Oesophagus Cancer - Treatments

 
Aggressive surgery to remove the cancer provides the patient a chance of cure. The cancer is removed together with a rim of normal tissue. The rest of the oesophagus or the stomach, if there is insufficient length of oesophagus, is joined to the upper oesophagus. Surgery is not without difficulty and some patients are not fit enough for it.

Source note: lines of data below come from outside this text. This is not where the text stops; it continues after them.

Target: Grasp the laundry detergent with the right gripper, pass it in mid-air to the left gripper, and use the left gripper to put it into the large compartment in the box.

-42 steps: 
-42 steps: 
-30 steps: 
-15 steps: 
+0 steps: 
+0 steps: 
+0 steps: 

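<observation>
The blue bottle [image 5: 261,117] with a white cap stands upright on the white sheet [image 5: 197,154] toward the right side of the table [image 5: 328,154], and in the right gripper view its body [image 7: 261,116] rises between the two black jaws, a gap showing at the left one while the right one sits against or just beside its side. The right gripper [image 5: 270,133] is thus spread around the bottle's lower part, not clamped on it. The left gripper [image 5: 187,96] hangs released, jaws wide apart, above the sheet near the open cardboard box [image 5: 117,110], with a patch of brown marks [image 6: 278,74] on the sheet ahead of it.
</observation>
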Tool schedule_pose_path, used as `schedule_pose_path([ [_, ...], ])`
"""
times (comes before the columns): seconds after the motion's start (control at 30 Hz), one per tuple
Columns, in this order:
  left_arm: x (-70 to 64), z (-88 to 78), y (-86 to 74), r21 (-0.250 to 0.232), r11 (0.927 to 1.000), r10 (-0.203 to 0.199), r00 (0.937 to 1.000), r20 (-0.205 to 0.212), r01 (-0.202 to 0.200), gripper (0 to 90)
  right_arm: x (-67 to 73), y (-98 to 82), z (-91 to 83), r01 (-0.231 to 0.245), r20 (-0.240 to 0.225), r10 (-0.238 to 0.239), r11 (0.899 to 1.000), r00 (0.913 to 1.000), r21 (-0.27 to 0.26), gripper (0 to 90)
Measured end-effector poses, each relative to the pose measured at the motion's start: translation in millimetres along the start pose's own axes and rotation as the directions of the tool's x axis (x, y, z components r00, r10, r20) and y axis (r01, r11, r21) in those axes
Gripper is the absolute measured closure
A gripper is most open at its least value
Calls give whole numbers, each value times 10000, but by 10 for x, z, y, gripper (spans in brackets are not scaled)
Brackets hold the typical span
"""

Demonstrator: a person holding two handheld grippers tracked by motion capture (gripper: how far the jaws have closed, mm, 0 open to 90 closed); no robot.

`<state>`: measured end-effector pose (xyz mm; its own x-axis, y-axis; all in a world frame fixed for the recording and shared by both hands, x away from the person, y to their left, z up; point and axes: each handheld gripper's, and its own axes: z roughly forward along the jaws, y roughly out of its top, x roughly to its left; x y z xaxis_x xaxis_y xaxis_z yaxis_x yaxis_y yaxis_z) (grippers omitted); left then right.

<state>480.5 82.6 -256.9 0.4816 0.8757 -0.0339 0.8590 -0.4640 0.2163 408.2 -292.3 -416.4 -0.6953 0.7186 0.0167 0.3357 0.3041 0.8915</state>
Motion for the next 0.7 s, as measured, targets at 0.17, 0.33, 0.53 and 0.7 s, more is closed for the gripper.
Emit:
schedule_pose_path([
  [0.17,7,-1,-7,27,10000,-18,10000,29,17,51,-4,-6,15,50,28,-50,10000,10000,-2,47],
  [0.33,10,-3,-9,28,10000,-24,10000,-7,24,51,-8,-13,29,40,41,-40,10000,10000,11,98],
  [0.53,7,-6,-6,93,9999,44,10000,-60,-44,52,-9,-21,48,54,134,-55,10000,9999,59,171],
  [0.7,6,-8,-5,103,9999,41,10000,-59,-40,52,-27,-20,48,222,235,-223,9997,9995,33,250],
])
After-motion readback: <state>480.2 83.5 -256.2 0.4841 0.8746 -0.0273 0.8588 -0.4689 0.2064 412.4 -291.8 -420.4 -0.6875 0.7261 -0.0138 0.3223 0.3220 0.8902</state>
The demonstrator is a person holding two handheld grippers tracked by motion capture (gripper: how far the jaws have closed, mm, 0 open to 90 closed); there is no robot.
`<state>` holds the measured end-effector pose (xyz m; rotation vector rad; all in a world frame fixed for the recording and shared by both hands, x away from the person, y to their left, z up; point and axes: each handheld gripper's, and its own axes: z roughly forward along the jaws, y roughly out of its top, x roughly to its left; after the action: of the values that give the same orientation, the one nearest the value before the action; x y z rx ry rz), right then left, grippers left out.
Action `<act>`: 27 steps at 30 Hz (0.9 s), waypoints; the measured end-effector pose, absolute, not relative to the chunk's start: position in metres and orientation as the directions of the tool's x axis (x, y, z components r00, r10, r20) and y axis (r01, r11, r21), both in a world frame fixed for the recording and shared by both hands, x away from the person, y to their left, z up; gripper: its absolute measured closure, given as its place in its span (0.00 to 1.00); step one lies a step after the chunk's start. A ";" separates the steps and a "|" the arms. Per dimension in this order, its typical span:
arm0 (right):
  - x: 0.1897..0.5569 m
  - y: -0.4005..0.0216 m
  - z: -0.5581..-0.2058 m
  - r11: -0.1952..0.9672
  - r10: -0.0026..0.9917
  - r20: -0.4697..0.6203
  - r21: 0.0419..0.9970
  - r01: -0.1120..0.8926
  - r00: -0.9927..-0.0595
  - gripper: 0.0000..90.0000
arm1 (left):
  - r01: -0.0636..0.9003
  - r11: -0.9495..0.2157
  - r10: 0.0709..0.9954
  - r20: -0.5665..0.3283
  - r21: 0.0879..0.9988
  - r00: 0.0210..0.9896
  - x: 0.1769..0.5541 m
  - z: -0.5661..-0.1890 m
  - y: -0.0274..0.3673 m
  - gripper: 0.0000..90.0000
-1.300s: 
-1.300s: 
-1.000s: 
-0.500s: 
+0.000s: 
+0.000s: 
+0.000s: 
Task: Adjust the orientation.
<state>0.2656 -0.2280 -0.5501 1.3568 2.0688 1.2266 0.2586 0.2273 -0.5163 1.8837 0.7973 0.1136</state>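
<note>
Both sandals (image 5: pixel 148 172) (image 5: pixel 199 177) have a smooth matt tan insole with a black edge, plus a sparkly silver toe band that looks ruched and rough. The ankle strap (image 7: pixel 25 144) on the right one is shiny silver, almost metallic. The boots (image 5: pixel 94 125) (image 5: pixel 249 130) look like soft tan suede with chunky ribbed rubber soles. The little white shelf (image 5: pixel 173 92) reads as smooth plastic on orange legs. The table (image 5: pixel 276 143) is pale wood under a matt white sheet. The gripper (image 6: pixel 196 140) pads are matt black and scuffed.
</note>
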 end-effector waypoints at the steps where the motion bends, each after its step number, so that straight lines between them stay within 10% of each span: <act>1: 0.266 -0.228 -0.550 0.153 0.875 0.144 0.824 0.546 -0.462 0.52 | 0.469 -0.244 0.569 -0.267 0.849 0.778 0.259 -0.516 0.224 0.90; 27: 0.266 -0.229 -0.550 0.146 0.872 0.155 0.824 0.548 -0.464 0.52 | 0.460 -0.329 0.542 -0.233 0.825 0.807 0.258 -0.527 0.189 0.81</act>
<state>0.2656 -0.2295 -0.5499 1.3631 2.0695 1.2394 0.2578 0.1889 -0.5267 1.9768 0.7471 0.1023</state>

Patients with oesophageal cancer confined to the oesophagus but who are not fit for surgery may receive combined chemotherapy and radiotherapy. Using both methods of therapy may cure a small group of these patients. Radiotherapy is usually given daily over a period of 5 to 6 weeks. Side effects include difficulty eating because of pain, redness of the skin, and loss of appetite. Chemotherapy may be combined with the first and fifth week of radiotherapy to make radiotherapy more effective. Treatment is associated with nausea and vomiting, mouth ulcers, hair loss, and loss of appetite. Recent studies suggest that the use of surgery combined with chemotherapy and radiotherapy may be beneficial. Proper patient selection is important.

Patients with advanced incurable oesophageal cancer involving organs other than the oesophagus are sometimes given chemotherapy alone to slow the course of the cancer. However, if the main symptom is difficulty swallowing, radiotherapy is sometimes given to enable the person to eat.

Patients with oesophageal cancer who have difficulty eating and who are not fit for surgery or radiotherapy may have a feeding device inserted directly from the skin into their stomach. Another way of bypassing the blockage caused by the cancer is to pass a metal stent into the oesophagus through the cancer. Liquids can pass through this stent into the stomach and nourish the patient.

Prognosis of Oesophageal Cancer

Clinical examinations, x-rays and pathology reports all help the medical team decide what the progress of an individual case of oesophageal cancer may be. Then, the appropriate course of treatment will be put into action. The treatment strategy will vary from person to person. With prompt and appropriate treatment, the outlook for a person with oesophageal cancer is fair.